Meanings and explanations of each technical specification topic listed in Table 2 are provided as follows.

(i) Network Structure. These are networks that are used for the transmission of data and control communications between management systems and mobile devices. Some large companies may have strict policies, clearly stating that all communication traffic must pass through their own corporate trusted or secured network, and all information must be stored under their autonomous sites.

(ii) Secure Communication Channel. These are mechanisms used to secure communications between management systems and mobile devices or between mobile devices and other mobile devices. This ensures that adversaries cannot easily intercept valuable information from a network.

(iii) Location-Based Function. The location information of mobile devices and users can be utilized for more than just viewing locations on a map. For instance, this information can be used to restrict the use of devices within given areas or to require that device holders must enter a passcode to unlock devices when using them outside of certain areas.

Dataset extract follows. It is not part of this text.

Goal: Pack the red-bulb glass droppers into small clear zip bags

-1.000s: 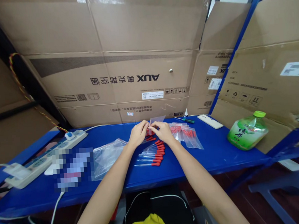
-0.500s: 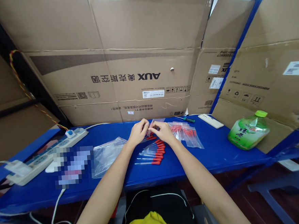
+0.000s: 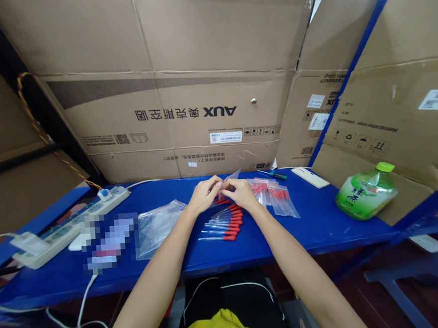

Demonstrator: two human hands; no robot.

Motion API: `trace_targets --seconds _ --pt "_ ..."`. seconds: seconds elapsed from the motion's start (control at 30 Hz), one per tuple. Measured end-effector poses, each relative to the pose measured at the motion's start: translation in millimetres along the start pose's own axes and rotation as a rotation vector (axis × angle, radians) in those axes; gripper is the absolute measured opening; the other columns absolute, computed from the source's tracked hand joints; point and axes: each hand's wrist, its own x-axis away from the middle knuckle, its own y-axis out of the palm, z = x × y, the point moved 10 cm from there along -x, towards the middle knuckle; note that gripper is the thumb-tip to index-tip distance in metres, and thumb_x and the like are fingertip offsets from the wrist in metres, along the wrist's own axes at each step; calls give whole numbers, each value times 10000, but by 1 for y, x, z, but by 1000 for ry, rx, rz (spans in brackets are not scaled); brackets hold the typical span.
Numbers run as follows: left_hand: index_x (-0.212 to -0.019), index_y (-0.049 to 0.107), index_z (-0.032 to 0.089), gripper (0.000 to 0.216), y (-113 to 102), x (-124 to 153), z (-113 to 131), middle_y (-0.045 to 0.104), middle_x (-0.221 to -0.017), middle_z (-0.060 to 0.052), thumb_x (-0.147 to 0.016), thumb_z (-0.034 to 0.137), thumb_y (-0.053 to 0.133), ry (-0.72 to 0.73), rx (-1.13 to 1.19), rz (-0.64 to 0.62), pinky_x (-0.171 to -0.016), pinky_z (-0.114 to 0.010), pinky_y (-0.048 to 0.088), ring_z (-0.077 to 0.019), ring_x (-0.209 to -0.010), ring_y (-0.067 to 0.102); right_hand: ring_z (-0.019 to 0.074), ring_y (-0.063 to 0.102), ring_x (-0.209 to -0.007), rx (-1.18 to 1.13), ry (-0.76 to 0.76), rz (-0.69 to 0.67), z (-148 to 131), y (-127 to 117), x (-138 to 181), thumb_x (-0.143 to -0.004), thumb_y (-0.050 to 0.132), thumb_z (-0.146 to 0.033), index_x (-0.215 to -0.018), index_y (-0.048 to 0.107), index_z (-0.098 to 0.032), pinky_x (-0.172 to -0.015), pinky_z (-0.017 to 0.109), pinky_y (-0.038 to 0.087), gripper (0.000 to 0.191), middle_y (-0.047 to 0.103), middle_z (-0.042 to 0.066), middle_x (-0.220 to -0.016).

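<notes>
Over the back middle of the blue table, my left hand (image 3: 205, 195) and my right hand (image 3: 240, 191) meet, fingertips pinched on a small clear plastic bag (image 3: 234, 176). One corner of the bag sticks up between them; its contents are mostly hidden by my fingers. Below the hands, several droppers (image 3: 229, 232) with clear tubes and red bulbs lie fanned out in a curved row. Clear bags with red-bulbed droppers (image 3: 281, 195) lie just right of my right hand. Flat clear plastic bags (image 3: 158, 230) rest to the left, beside my left forearm.
A power strip (image 3: 73, 231) with plugs and cables runs along the left, near a blurred-out phone-like object (image 3: 112, 241). At the back right are a green-handled screwdriver (image 3: 279, 175) and a white phone (image 3: 310, 177). A green drink bottle (image 3: 367, 193) lies tilted at right. Cardboard (image 3: 180, 42) walls the back.
The clear bag has tilted up, so its corner now stands higher between my fingers. My left hand has turned slightly and shifted towards the right hand. The droppers on the table lie as before.
</notes>
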Motion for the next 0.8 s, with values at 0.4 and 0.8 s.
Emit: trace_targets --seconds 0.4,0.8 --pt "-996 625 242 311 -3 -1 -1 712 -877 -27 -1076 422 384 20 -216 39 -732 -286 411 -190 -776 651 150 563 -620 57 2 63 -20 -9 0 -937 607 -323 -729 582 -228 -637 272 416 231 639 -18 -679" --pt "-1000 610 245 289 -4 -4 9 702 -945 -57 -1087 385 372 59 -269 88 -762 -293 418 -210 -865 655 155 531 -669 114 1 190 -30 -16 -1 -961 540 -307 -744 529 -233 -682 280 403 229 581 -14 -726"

(iv) Identity Preservation. The identities of users should be appropriately protected, in order to avoid the risks associated with leakages of identity data. The cryptographic hash function method can be used to generate fingerprints of user accounts, so that the possibility of account information being accessed is reduced. To further protect identity data, techniques of blurring identities, such as k-anonymity and area cloaking, can also greatly help to protect identities.

(v) Sensitive Information Preservation. Sensitive information, such as account information, corporate emails, prototype photos, or project documents, should be stored securely and protected by reasonable measures. Besides passwords and challenge-response mechanisms, data encryption can strongly prevent unauthorized individuals from accessing sensitive information. Another layer of protection can be provided by remote wiping, which enables users to clear important data on their devices remotely, hence preventing valuable information from falling into the wrong hands when devices are lost.

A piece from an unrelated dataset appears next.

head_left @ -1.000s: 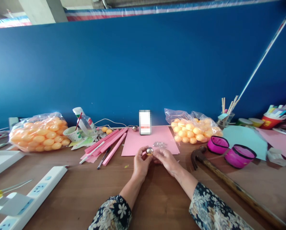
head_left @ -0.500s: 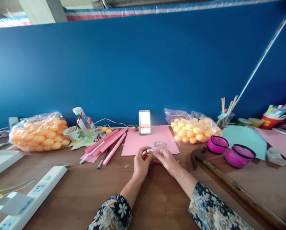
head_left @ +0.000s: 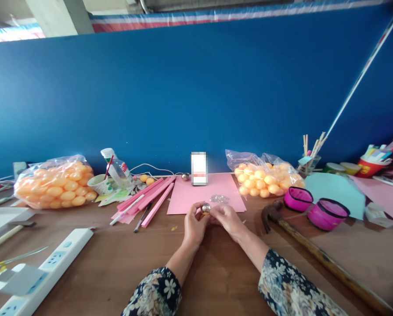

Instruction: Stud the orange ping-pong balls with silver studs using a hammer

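Note:
Between both hands sits a small shiny ball [head_left: 206, 208], partly silver-covered with orange showing. My left hand [head_left: 194, 227] pinches it from the left and my right hand [head_left: 228, 219] pinches it from the right, just above the wooden table [head_left: 124, 267]. They meet at the near edge of a pink paper sheet [head_left: 186, 196]. A little pile of silver bits [head_left: 219, 199] lies on that sheet just behind the ball. A second small silver ball [head_left: 185, 176] rests near the sheet's far left corner.
Bags of orange balls lie at the left [head_left: 53, 182] and right [head_left: 265, 177]. Pink strips [head_left: 150, 195], a pen [head_left: 142, 217], a power strip [head_left: 48, 263], a hammer [head_left: 315, 254], two magenta tubs [head_left: 315, 207], a paper cup [head_left: 99, 183] and a bottle [head_left: 115, 166] surround the hands.
The hands and ball have barely shifted. A stick-like tool has come into view at the far left edge.

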The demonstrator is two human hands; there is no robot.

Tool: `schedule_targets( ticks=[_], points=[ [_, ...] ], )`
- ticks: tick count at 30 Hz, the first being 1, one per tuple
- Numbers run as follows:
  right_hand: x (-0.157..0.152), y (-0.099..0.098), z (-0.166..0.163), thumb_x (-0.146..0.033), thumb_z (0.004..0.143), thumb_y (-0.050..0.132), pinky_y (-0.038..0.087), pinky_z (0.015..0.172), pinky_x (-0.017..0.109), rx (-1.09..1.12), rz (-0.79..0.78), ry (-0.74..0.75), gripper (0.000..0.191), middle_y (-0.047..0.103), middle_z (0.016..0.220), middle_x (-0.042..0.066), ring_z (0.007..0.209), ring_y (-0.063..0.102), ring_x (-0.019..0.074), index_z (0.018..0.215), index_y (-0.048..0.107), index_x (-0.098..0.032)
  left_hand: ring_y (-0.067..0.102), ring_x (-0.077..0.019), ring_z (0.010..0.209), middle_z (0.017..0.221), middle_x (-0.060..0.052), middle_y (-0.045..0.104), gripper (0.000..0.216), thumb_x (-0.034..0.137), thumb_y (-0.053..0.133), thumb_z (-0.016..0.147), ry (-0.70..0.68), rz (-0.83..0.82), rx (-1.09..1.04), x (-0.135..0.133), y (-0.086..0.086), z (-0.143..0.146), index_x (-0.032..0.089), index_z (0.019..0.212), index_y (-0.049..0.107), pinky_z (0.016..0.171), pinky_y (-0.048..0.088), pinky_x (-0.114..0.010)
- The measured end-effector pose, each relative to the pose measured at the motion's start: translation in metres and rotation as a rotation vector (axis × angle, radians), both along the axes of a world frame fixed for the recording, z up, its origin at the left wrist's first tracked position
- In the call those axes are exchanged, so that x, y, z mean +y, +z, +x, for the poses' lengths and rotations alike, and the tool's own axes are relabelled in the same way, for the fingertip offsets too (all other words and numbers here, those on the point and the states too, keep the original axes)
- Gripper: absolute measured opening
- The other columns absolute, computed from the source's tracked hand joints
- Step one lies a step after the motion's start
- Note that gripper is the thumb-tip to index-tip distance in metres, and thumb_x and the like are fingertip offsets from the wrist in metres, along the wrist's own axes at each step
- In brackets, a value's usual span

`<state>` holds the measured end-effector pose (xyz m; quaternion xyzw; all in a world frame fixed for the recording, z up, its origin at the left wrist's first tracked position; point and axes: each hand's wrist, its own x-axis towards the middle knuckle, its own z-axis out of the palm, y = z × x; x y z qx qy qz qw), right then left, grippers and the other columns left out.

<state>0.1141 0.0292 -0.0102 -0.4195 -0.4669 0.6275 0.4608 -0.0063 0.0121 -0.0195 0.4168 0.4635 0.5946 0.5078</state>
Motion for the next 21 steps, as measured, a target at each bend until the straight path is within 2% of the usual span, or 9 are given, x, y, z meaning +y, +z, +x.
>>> schedule_targets(
  ticks=[4,7,10,14,21],
  points=[
    [0.001,-0.003,-0.001,-0.049,0.058,0.072,0.052,0.066,0.034,-0.021,0.035,-0.047,0.037,0.061,0.064,0.000,0.066,0.062,0.0187,0.069,0.057,-0.017,0.064,-0.0187,0.087,0.102,-0.010,0.064,0.044,0.008,0.066,0.061,-0.008,-0.003,-0.034,0.000,0.002,0.000,0.016,0.103,0.055,0.078,0.051,-0.030],
    [0.001,-0.003,0.000,-0.050,0.063,0.068,0.052,0.066,0.033,-0.013,0.048,-0.010,0.036,0.063,0.070,0.001,0.068,0.062,0.0180,0.075,0.057,-0.017,0.063,-0.0180,0.088,0.104,-0.009,0.063,0.047,0.011,0.069,0.060,-0.010,0.007,-0.098,-0.001,0.004,0.000,0.016,0.105,0.055,0.079,0.050,-0.029],
    [0.001,-0.002,0.001,-0.048,0.066,0.066,0.052,0.066,0.032,0.019,0.055,0.006,0.035,0.062,0.076,0.002,0.068,0.061,0.0161,0.078,0.057,-0.017,0.063,-0.0176,0.088,0.100,-0.009,0.064,0.048,0.017,0.071,0.061,-0.014,0.005,-0.119,-0.003,0.008,0.001,0.015,0.106,0.054,0.079,0.049,-0.029],
    [0.000,-0.002,0.002,-0.048,0.067,0.066,0.053,0.065,0.030,0.001,0.081,-0.011,0.035,0.061,0.069,0.001,0.065,0.061,0.0153,0.075,0.057,-0.016,0.063,-0.0164,0.082,0.091,-0.008,0.066,0.043,0.029,0.070,0.066,0.019,-0.012,-0.097,-0.005,0.012,0.002,0.015,0.103,0.057,0.077,0.049,-0.029],
    [-0.003,0.000,0.000,-0.050,0.067,0.065,0.053,0.063,0.031,-0.047,0.112,-0.002,0.035,0.062,0.068,0.002,0.065,0.062,0.0164,0.074,0.057,-0.016,0.063,-0.0159,0.078,0.091,-0.009,0.066,0.042,0.033,0.070,0.065,0.049,-0.020,-0.086,0.002,0.001,0.000,0.014,0.101,0.058,0.072,0.051,-0.028]
  ],
)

(vi) Platform Dependency. Major mobile operating systems have their own mobile device management platforms, such as Find My iPhone for iOS and Android Device Manager for Android. There are also similar services provided by third-party developers, as standalone applications or as parts of features of their applications. However, from a corporate aspect, devices need to be manageable by both the owner of the device and the company. Thus, it is necessary to have a central platform for device management.

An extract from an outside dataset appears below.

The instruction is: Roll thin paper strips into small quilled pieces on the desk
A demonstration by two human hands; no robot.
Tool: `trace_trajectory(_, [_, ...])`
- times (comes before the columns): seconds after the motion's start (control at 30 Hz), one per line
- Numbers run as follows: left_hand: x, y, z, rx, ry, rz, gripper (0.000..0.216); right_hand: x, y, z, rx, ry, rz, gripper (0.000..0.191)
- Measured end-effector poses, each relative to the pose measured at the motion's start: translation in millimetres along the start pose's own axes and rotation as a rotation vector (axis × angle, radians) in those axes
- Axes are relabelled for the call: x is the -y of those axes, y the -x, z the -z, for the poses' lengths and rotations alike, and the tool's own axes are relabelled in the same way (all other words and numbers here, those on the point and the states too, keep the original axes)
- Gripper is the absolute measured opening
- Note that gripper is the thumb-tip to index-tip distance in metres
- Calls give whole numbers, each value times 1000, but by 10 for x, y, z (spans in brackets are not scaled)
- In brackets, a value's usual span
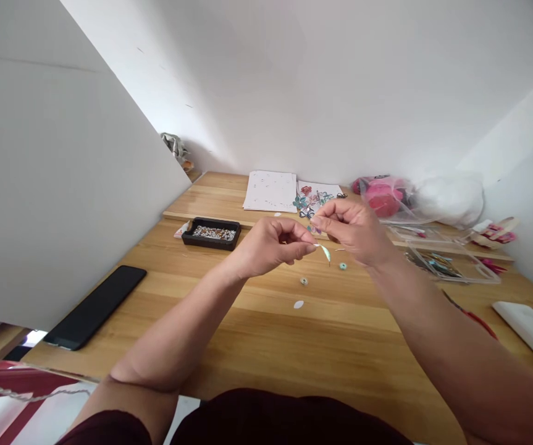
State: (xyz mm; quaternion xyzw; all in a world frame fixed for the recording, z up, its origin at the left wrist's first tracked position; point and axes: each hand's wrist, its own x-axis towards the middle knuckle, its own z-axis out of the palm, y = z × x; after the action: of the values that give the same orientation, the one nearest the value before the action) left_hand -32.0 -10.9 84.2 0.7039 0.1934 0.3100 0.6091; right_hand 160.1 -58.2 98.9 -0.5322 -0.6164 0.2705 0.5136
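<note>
My left hand (273, 248) is closed in a pinch over the middle of the table. A small pale green leaf-shaped piece (326, 253) sticks out from its fingertips, with a thin dark tip pointing down. My right hand (352, 230) is raised just to the right, thumb and forefinger pressed together; whatever they hold, perhaps a fine strand, is too small to make out. Below the hands lie a teal bobbin (343, 266), a whitish bobbin (304, 281) and a white leaf-shaped paper piece (298, 305).
A black tray (211, 233) of beads and a black phone (97, 306) lie left. White sheets (270, 190) and colourful flower-like pieces (315, 199) are at the back. On the right are a clear box (451, 262), red-handled pliers (472, 316) and a white case (530, 334).
</note>
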Motion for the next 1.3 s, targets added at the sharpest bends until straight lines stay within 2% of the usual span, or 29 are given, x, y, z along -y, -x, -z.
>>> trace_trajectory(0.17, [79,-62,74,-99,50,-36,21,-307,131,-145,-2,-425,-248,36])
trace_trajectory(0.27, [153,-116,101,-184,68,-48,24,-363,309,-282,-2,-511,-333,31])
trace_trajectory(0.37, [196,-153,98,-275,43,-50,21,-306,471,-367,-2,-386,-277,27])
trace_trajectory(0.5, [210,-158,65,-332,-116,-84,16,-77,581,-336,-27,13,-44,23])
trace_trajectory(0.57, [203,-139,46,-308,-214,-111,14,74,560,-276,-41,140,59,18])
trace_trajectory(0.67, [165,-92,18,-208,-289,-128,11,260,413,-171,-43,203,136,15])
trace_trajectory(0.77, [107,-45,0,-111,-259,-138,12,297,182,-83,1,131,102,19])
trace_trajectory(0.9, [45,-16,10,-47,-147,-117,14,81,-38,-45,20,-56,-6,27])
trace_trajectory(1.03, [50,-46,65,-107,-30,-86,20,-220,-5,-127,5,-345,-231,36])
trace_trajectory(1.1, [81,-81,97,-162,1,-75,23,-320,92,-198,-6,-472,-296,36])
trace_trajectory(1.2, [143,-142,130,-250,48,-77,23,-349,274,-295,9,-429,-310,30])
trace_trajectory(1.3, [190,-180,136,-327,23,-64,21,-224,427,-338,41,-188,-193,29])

(vii) Security Architecture. Common security architectures and models are not sufficient to secure BYOD devices and enable the seamless execution of processes. The four techniques of virtualization, walled gardens, limited separation, and trusted boot should be considered, because all of these techniques not only focus on technical issues but also address business objectives and management issues.

(viii) Multiple Device Management. Owing to the rapid development and high popularity of smart devices, many people may own multiple mobile devices, such as smart phones, tablets, and smart wearable devices. A unified platform is crucial for the management of mobile devices in a company, so that each individual, as well as the company, can manage devices effectively and comply with policies.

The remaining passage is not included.